- [HOW TO COMPLETE THIS TASK] Print every entry, word for word, and skip the images.

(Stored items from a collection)
====

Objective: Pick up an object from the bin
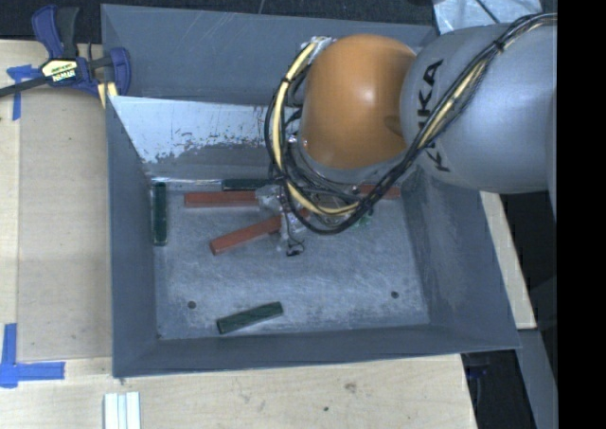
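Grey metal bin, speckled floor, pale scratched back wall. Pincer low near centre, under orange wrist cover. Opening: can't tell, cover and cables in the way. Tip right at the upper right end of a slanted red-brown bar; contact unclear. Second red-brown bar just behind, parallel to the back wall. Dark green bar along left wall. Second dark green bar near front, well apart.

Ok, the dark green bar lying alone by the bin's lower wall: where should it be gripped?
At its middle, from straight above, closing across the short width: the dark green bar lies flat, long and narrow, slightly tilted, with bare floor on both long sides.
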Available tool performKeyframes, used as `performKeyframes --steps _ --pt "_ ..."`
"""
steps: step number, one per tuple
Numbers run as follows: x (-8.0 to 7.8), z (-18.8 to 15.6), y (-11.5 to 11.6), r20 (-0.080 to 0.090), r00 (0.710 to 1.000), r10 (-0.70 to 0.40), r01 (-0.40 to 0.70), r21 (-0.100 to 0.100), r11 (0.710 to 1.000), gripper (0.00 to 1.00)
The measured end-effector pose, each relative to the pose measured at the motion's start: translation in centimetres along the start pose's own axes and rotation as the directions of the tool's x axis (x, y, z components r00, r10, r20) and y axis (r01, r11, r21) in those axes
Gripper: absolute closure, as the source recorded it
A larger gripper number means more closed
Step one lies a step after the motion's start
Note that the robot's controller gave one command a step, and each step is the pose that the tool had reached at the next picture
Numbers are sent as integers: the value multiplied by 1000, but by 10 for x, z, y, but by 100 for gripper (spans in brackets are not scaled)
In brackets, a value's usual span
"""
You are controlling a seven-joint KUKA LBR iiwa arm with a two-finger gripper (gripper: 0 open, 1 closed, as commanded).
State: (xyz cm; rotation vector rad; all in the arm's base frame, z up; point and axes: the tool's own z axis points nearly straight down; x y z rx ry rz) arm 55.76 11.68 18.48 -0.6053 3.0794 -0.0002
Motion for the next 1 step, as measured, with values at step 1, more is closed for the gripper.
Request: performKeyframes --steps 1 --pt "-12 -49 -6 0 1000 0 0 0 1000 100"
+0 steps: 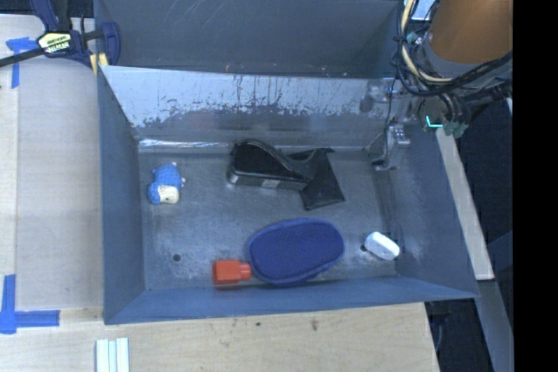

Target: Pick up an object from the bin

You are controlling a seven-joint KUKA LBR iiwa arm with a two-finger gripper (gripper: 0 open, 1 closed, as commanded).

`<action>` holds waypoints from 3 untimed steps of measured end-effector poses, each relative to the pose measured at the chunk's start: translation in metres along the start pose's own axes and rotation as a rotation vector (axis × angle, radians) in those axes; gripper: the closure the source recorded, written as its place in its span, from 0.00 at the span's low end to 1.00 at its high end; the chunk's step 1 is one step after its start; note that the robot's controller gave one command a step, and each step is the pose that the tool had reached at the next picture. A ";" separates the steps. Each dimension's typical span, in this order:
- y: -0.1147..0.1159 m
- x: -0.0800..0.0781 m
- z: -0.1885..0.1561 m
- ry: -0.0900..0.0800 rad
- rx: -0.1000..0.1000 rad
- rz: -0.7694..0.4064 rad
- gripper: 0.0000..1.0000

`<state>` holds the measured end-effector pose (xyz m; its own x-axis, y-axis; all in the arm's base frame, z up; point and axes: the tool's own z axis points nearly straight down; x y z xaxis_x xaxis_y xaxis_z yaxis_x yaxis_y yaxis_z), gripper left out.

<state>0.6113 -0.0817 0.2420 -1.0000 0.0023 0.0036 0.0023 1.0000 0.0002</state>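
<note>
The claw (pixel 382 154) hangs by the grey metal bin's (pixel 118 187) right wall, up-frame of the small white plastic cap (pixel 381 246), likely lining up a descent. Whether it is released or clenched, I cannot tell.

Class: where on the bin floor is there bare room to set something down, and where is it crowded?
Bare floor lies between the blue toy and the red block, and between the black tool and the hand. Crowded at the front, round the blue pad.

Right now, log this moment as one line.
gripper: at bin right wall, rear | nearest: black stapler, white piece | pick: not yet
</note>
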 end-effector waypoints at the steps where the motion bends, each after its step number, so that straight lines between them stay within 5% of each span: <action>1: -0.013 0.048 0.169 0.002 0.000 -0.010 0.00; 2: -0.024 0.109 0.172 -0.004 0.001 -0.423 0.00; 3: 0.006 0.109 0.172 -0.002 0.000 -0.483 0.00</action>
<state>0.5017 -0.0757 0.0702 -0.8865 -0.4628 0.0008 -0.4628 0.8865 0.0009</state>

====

- [ANSWER SPACE]
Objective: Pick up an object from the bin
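Grey metal bin, speckled floor, pale scratched back wall. Pincer low near centre, under orange wrist cover. Opening: can't tell, cover and cables in the way. Tip right at the upper right end of a slanted red-brown bar; contact unclear. Second red-brown bar just behind, parallel to the back wall. Dark green bar along left wall. Second dark green bar near front, well apart.

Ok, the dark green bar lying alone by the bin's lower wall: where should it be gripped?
At its middle, from straight above, closing across the short width: the dark green bar lies flat, long and narrow, slightly tilted, with bare floor on both long sides.
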Available tool performKeyframes, used as `performKeyframes --steps _ --pt "_ ..."`
"""
steps: step number, one per tuple
Numbers run as follows: x (-8.0 to 7.8), z (-18.8 to 15.6), y (-11.5 to 11.6), r20 (-0.080 to 0.090), r00 (0.710 to 1.000), r10 (-0.70 to 0.40), r01 (-0.40 to 0.70), r21 (-0.100 to 0.100), r11 (0.710 to 1.000), gripper (0.00 to 1.00)
The measured end-effector pose, each relative to the pose measured at the motion's start: translation in centimetres along the start pose's own axes and rotation as the directions of the tool's x axis (x, y, z components r00, r10, r20) and y axis (r01, r11, r21) in those axes
Gripper: absolute closure, as the source recorded it
A larger gripper number means more closed
Step one lies a step after the motion's start
Note that the robot's controller gave one command a step, and each step is the pose that the tool had reached at the next picture
Numbers are sent as integers: the value multiplied by 1000, but by 10 for x, z, y, but by 100 for gripper (spans in brackets are not scaled)
In brackets, a value's usual span
"""
You are controlling a seven-joint KUKA LBR iiwa arm with a two-finger gripper (gripper: 0 open, 1 closed, as commanded).
State: (xyz cm; rotation vector rad; all in the arm's base frame, z up; point and axes: the tool's own z axis points nearly straight down; x y z rx ry rz) arm 55.76 11.68 18.48 -0.6053 3.0794 -0.0002
Motion for the next 1 step, as measured, with values at step 1, more is closed for the gripper.
Request: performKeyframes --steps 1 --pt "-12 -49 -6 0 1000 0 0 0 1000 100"
+0 steps: 

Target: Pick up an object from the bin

You are controlling a seven-joint KUKA LBR iiwa arm with a two-finger gripper (gripper: 0 open, 1 closed, as commanded).

`<action>` holds waypoints from 3 untimed steps of measured end-effector poses, each relative to the pose measured at the chunk's start: translation in metres along the start pose's own axes and rotation as a rotation vector (axis × angle, radians) in those axes; gripper: the closure the source recorded, written as its place in its span, from 0.00 at the span's low end to 1.00 at its high end; the chunk's step 1 is one step after its start; note that the robot's controller gave one command a step, and each step is the pose that the tool had reached at the next picture. A ";" separates the steps. Each dimension's typical span, in this order:
- y: -0.1147..0.1159 m
- x: -0.0800..0.0781 m
- z: -0.1885..0.1561 m
- ry: -0.0900..0.0800 rad
- rx: -0.1000..0.1000 rad
- rz: -0.7694..0.4064 rad
- gripper: 0.0000..1.0000

`<state>` holds the measured end-effector pose (xyz m; its own x-axis, y-axis; all in the arm's base frame, z up; point and axes: the tool's own z axis points nearly straight down; x y z xaxis_x xaxis_y xaxis_z yaxis_x yaxis_y yaxis_z), gripper left out.

<state>0.6113 -0.0817 0.2420 -1.0000 0.0023 0.0036 0.0023 1.0000 0.0002</state>
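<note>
The claw (pixel 382 154) hangs by the grey metal bin's (pixel 118 187) right wall, up-frame of the small white plastic cap (pixel 381 246), likely lining up a descent. Whether it is released or clenched, I cannot tell.

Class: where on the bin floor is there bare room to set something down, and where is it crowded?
Bare floor lies between the blue toy and the red block, and between the black tool and the hand. Crowded at the front, round the blue pad.

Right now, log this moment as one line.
gripper: at bin right wall, rear | nearest: black stapler, white piece | pick: not yet
</note>
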 end-effector waypoints at the steps where the motion bends, each after its step number, so that straight lines between them stay within 5% of each span: <action>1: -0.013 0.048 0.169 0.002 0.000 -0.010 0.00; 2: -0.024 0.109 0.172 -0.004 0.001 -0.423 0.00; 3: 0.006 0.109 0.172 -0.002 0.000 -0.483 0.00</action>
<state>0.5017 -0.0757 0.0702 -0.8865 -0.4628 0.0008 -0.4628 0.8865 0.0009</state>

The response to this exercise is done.